Chagas Disease: A Silent Kiss and a Neglected Killer
This post was orignially published by the Global Health Technologies Coalition. In this guest post, Isabela Ribeiro, MD—head of the Chagas program at the Drugs for Neglected Diseases initiative (DNDi)—discusses the devastating toll of Chagas and ongoing efforts to develop new treatments and drug regimens for the disease.
Valentine’s Day seems like a fitting occasion to shine some needed light on a disease that can begin with a late-night “kiss” but ends with a broken heart.
I’m talking about Chagas, the leading cause of infectious heart disease in Latin America. The T. cruzi parasite that causes the illness is transmitted by the “kissing bug,” a blood-sucking insect found in the Americas that thrives in houses made from straw, sticks, and adobe brick. Kissing bugs feed at night, biting the face, sometimes around the lips (hence their name), where they can deposit feces infected by the T. cruzi parasite.
Chagas disease can also be transmitted from mother to child or even through blood transfusions. The acute stage of Chagas disease happens soon after infection. But the chronic stage lasts a lifetime as the parasites hide in the heart and other organs. More than 30 percent of those infected will develop serious cardiac, digestive, or neurological disorders. Up to eight million people are infected and more than 12,000 deaths occur each year, in most cases from heart failure.
What is so remarkable about this silent killer is the deep neglect that surrounds it. Chagas is endemic to all countries in Latin America and increased migration and population movement means there are now cases throughout the world, including approximately 300,000 in the United States.
Less than 1 percent of those infected around the globe are estimated to be on treatment. Only two drugs exist to treat Chagas disease—benznidazole and nifurtimox. Both are effective, but have undesirable side effects and require a long treatment course.
Nevertheless, governments can and must do much more to scale up access to testing and treatment with these existing tools. In the United States, neither drug has been approved by the US Food and Drug Administration. Treatments are only available through the US Centers for Disease Control and Prevention under investigational protocols and compassionate use.

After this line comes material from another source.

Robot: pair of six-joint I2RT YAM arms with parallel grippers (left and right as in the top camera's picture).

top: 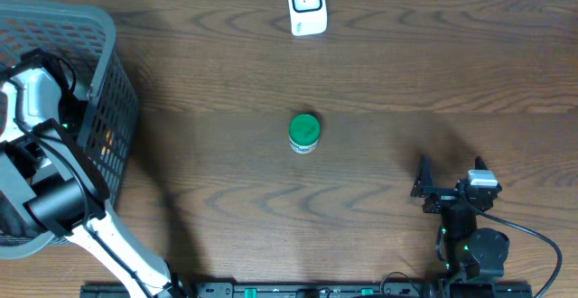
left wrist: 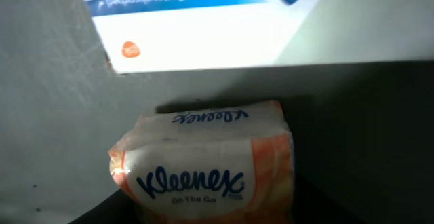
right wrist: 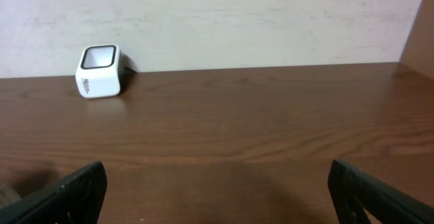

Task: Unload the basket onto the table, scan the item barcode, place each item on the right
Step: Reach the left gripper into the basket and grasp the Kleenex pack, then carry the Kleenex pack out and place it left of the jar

The past decade has seen new actors enter into Chagas research and development (R&D), including DNDi, the Sabin Vaccine Institute, and other institutions. New technologies are enabling researchers to screen much larger libraries of compounds for potential drug candidates. The first clinical trials for Chagas in more than 40 years are being held, providing both new formulations and new regimens of existing drugs and desperately-needed knowledge and data about this poorly understood disease.
Drug discovery is a slow process with many ups and downs. One class of antifungals known as “azoles” generated a good deal of hope, but recent clinical trials have shown that they are not as effective as current drugs. Nevertheless, DNDi is currently looking into combination treatments with these drugs.
Increased open collaboration should hopefully lead to new drug candidates. One important development is DNDi’s Lead Optimization Latin America project, which is a rare example of early R&D for neglected diseases taking place in an “endemic” region.
There is still a long way to go to break the silence around this disease and ensure the needs of millions of neglected patients are met. As is often the case with neglected diseases, it is the poorest and most vulnerable communities that are the most affected. New technologies to test, treat, and prevent the parasite hold the key to future progress against Chagas disease, but a larger global effort is needed today to scale up access to treatment for those who need it most.